At this point I could point out that we only have McNabb’s word that the girl who spiked the ball is transgender (she hasn’t come forward, and really who could blame her). Or that McNabb played varsity basketball less than three months after her injury, followed by varsity softball where she boasted an impressive 0.429 batting average. Or that NHFS guidelines forbid playing sports if you still have symptoms from a brain injury. Or that in the recent IWF video McNabb says after she was hit the entire gym went silent, which brings into question the whole “cackled in delight” quote that was attributed to her earlier.

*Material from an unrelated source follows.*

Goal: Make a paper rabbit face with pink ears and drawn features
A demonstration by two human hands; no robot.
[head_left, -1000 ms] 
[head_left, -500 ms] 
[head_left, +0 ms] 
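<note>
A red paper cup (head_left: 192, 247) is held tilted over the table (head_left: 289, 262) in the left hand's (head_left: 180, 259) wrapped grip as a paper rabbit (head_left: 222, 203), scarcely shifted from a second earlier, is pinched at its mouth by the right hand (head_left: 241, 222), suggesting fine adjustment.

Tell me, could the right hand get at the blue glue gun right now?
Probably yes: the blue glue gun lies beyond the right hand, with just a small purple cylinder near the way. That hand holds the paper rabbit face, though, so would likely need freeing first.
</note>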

But I’d like to just focus on the spike itself — which the Daily Mail claims was estimated at around 70 mph and quoted an anonymous observer describing it as “abnormally fast” — because we can estimate the speed ourselves from the video. The ball was spiked about two feet from the net and hit Payton either right at or just past the attack line, so about 12-13 feet horizontal. It started one or two feet above the net (which is 7’4″ in girl’s HS volleyball) and sank to about 4′ (McNabb is 5’4″ but was crouching), so about 4-5 feet vertical. The spike lasts five video frames at 24 frames/second, or 0.21 seconds. Do the math and that’s between 41 and 45 mph, which slightly above average but still well within normal range for a spike hit by a girl on a high-school volleyball team. The simple truth is that girl’s high-school volleyball is a dangerous sport, with an astonishing 6% of players suffering concussions in a single 12-month period. Payton got hit in the head with a volleyball and suffered a concussion, just like over 28,000 other girls did while playing girl’s high-school volleyball last year. The only difference is that Payton seems to have turned the experience into something of a career opportunity.

How it’s being weaponized: Half the states have passed laws banning trans women and girls from playing on sports teams that match their gender since 2020, most covering both K-12 and college level sports, and the Trump administration has issued an executive order requiring the remaining states to enact a similar ban or risk losing federal funding. This year we also saw six NCAA volleyball teams choose to forfeit rather than play against the 130th ranked San Jose State University Spartans because one of the Spartans is trans, which honestly sounds a lot like how all-white teams reacted to integration back in the 1950s.

More ominously, the State Department is using the issue of trans women in sports as an excuse to require all US visa applications to list their sex at birth on their applications, and granting consular offices authority to deny visas and/or require additional documentation if they have reasonable suspicion that the gender marker is not accurate. Though ostensibly the rule is to prevent trans female athletes from traveling to the US to compete in women’s sports (regardless of what the competition organizers want) some sections of the order are more general and apply beyond athletics.